La dictature de l’instantané

par L’Audible
jeudi 20 février 2014

Comment expliquer le désamour chronique, voire la haine viscérale, qui se manifestent de plus en plus souvent envers les médias de masse ? Pas de doute, quand on parle des journalistes très vite les mâchoires se crispent et les critiques fusent avec virulence. Impossible de ne pas avoir entendu au moins une fois lors d’une conversation un avis indigné sur la question. Parmi les reproches qui sont faits aux journalistes : le fait d'être rivé sur l'instantané, d'être incapable d'aborder les sujets avec recul, et de relayer des informations sans les vérifier et sans en préciser la source.

Une information trop similaire
Une critique souvent avancée : l’art du semblable. Beaucoup de lecteurs s’offusquent de lire la même information répétée mots pour mots dans divers journaux. Les médias seraient-ils incapables de se distinguer ? N’auraient-ils donc rien d’autre à raconter ? Il existe deux réponses à cette tendance en expansion. La première est directement liée aux lois de la concurrence et la seconde se prénomme notamment Agence France Presse.

Quand une information sort et qu’elle est jugée suffisamment importante pour être couverte par un média concurrent, il paraît impossible pour un rédacteur en chef de ne pas la traiter. Ce serait louper le coche de ne pas la diffuser et les lecteurs ne comprendraient pas pourquoi on parle de la Syrie dans Libération mais pas dans Le Monde ou Le Figaro. C’est une question de stratégie, il faut être là où est le voisin, et si possible arriver le premier. Le scoop est le Saint Graal du journaliste et avec le développement des nouveaux médias, des smartphones et de toutes ces technologies qui rendent la connaissance de l’information toujours plus instantanée, c’est encore plus vrai.


Mais la concurrence n’explique pas pourquoi on retrouve souvent la même information décryptée dans les mêmes termes en presse écrite, à la télévision ou à la radio.

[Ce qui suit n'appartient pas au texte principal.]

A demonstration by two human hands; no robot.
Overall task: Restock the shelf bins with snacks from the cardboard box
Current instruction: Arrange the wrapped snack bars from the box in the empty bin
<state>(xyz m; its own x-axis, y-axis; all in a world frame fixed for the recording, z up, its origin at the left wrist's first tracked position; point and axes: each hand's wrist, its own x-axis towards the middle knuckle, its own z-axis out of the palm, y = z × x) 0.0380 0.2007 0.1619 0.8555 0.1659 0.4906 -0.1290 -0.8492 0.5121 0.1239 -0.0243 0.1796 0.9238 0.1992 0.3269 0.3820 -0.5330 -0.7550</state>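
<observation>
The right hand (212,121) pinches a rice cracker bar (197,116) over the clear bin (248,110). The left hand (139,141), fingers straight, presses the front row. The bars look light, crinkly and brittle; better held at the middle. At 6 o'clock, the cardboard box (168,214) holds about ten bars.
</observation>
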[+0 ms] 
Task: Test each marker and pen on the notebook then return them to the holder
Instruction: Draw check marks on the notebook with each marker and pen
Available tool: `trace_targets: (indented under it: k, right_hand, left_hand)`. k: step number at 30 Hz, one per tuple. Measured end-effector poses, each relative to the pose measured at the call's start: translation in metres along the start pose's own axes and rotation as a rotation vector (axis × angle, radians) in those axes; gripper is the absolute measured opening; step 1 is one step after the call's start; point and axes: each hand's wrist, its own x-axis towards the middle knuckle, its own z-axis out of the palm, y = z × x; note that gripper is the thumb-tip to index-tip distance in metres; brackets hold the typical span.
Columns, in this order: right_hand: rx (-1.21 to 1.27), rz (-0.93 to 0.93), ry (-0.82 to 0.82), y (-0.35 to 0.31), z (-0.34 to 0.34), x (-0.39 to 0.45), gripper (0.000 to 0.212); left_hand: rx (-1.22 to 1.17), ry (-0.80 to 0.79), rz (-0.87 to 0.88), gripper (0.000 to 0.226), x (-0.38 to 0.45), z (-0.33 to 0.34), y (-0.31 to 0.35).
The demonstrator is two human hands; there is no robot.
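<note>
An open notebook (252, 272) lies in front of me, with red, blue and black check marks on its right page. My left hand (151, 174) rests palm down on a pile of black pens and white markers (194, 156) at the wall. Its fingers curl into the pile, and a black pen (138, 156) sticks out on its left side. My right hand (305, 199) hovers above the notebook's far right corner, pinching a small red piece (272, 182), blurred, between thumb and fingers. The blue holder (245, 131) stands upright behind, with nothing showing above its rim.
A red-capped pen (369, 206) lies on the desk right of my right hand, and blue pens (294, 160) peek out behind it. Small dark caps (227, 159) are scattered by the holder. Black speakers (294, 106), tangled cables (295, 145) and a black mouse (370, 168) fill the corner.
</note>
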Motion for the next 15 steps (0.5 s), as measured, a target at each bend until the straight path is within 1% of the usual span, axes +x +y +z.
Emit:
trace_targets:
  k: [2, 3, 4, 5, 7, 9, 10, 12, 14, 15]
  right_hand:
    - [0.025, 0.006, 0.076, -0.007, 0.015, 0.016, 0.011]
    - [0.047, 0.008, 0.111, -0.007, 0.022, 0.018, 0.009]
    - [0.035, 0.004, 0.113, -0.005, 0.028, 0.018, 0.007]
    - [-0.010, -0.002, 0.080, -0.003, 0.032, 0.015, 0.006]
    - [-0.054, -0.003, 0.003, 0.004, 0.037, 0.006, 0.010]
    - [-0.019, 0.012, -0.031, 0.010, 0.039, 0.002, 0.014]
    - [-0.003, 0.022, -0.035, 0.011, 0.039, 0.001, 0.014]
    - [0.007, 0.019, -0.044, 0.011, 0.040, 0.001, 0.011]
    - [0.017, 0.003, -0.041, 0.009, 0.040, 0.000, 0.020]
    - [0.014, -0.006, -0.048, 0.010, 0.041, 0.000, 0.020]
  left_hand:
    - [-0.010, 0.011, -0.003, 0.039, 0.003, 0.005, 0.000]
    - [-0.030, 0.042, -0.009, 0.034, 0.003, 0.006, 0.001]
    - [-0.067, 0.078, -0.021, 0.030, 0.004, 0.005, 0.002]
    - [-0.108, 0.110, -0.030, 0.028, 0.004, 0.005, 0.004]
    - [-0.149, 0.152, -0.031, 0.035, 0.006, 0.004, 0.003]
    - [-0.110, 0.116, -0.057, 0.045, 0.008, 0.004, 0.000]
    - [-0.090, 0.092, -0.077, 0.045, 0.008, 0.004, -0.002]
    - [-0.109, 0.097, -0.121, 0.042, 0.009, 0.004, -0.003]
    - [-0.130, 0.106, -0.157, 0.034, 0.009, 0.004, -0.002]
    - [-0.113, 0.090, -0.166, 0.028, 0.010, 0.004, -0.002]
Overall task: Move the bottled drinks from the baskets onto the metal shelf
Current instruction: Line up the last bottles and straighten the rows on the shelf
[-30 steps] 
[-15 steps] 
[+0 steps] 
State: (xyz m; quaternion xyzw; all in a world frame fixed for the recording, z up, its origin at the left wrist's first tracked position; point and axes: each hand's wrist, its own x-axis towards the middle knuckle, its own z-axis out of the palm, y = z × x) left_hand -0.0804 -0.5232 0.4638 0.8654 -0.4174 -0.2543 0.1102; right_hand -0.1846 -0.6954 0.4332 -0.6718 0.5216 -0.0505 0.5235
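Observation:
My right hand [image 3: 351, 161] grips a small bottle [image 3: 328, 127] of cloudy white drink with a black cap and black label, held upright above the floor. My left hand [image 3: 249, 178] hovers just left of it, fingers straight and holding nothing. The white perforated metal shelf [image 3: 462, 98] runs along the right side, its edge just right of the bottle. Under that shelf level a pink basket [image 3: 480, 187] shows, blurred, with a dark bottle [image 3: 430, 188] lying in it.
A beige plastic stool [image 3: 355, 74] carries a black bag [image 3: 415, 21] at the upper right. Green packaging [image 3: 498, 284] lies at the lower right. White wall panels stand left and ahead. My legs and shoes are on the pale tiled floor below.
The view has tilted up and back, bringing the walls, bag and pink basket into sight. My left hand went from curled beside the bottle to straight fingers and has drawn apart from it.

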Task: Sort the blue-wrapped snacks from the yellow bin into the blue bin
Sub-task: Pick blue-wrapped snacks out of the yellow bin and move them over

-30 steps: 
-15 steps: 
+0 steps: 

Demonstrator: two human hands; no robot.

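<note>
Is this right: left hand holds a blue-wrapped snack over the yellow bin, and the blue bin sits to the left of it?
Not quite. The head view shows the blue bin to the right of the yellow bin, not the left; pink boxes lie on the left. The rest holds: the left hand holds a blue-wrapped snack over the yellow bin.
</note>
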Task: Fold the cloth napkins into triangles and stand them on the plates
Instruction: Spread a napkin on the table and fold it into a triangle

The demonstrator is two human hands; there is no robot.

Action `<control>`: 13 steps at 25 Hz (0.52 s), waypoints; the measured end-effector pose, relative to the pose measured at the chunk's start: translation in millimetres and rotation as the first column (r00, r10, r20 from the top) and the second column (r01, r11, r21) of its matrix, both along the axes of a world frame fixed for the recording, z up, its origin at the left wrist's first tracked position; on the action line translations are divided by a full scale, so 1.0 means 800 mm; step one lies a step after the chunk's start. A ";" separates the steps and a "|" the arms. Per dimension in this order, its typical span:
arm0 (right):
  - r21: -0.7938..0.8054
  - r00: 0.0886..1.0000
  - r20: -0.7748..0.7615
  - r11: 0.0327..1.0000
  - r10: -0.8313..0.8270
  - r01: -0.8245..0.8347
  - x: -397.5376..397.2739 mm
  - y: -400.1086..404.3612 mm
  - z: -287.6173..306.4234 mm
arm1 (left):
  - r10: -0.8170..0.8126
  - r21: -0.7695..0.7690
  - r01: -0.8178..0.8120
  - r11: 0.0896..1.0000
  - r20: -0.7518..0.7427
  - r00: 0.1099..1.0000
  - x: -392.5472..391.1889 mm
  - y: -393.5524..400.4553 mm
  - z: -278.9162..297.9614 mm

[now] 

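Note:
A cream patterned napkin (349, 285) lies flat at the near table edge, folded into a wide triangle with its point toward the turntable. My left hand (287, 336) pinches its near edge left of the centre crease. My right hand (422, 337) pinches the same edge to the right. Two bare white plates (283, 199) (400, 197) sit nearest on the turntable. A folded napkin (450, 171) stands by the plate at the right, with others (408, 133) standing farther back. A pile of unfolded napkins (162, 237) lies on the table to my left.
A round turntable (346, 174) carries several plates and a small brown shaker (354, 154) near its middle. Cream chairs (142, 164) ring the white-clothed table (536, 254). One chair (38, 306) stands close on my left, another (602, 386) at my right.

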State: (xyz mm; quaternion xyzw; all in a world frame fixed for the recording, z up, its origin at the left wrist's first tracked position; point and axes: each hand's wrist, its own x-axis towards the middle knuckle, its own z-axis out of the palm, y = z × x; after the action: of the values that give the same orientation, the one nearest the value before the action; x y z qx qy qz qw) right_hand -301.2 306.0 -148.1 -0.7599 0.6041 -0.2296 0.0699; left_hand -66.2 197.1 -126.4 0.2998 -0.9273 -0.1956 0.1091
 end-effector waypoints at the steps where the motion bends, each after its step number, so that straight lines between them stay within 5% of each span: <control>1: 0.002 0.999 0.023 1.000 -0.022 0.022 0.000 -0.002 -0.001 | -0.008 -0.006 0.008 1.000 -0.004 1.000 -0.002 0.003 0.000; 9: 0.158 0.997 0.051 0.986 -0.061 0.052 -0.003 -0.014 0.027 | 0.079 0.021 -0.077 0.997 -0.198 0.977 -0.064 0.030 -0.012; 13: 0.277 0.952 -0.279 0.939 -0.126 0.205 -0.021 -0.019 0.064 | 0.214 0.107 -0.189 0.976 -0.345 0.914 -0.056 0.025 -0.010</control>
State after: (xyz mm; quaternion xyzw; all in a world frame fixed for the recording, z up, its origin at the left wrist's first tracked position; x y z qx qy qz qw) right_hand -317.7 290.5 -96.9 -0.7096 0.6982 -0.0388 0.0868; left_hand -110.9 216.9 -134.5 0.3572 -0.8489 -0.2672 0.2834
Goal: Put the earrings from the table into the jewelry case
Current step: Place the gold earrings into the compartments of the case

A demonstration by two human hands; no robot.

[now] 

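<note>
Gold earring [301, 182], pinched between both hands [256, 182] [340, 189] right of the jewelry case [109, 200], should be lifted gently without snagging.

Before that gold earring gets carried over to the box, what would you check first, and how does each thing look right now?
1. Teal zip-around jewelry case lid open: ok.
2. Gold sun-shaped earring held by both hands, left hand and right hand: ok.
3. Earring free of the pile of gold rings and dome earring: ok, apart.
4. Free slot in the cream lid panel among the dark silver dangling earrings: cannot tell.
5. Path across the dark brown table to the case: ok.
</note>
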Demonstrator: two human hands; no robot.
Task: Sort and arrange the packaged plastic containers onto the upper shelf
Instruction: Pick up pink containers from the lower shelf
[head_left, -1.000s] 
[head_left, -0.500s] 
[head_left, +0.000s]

La source de l’information
Il faut savoir que les médias sont presque tous abonnés à ce qu’on appelle dans le jargon journalistique un « fil » d’actualités. Seuls les grands médias y ont accès car cela coûte très cher. Cette source d’information permanente est alimentée par des journalistes qui travaillent dans le monde entier pour des agences de presse. Il en existe trois à l’échelle internationale : l’ Agence France Presse (AFP), Associated Press (AP) et Reuters. Toutes ont pour mission de fournir l’information aux médias qui eux-mêmes décident de la retransmettre, ou pas, dans leurs pays d’origine. C’est pourquoi, il arrive souvent qu’une information soit répétée de façon identique sur France 2, TF1, M6, lue dans Le Monde, La Croix ou Le Parisien mais aussi entendue le jour même sur France Inter, Europe 1 ou RMC. Dans le petit journal de Canal +, Yann Barthes en a d’ailleurs fait sa marque de fabrique. Le reproche adressé aux journalistes n’est donc pas d’utiliser la même source, encore que, mais plutôt de ne pas le préciser. C’est ce qu’on appelle l’éthique.
*Et malheureusement, tous les journalistes ne sont pas aussi consciencieux.

Pourtant il semble évident que si le monde journalistique expliquait cette pratique courante et indispensable à la couverture quasi instantané de l’actualité, le grand public serait certainement plus indulgent et compréhensif. La transparence passe aussi par la compréhension et il n’y a pas de honte à revenir sur les fondements du métier, bien au contraire. Si les médias, tous supports confondus, sont aussi critiqués c’est parce qu’ils sont avant tout très prisés. Et s’ils souhaitent le demeurer, il serait peut être temps d’adopter un peu d’humilité. Il ne faudrait pas, sous prétexte d’être pressé par l’actualité qui n’attend pas, tomber dans le travers du copier-coller à moins que l’on veuille sonner le glas du journalisme.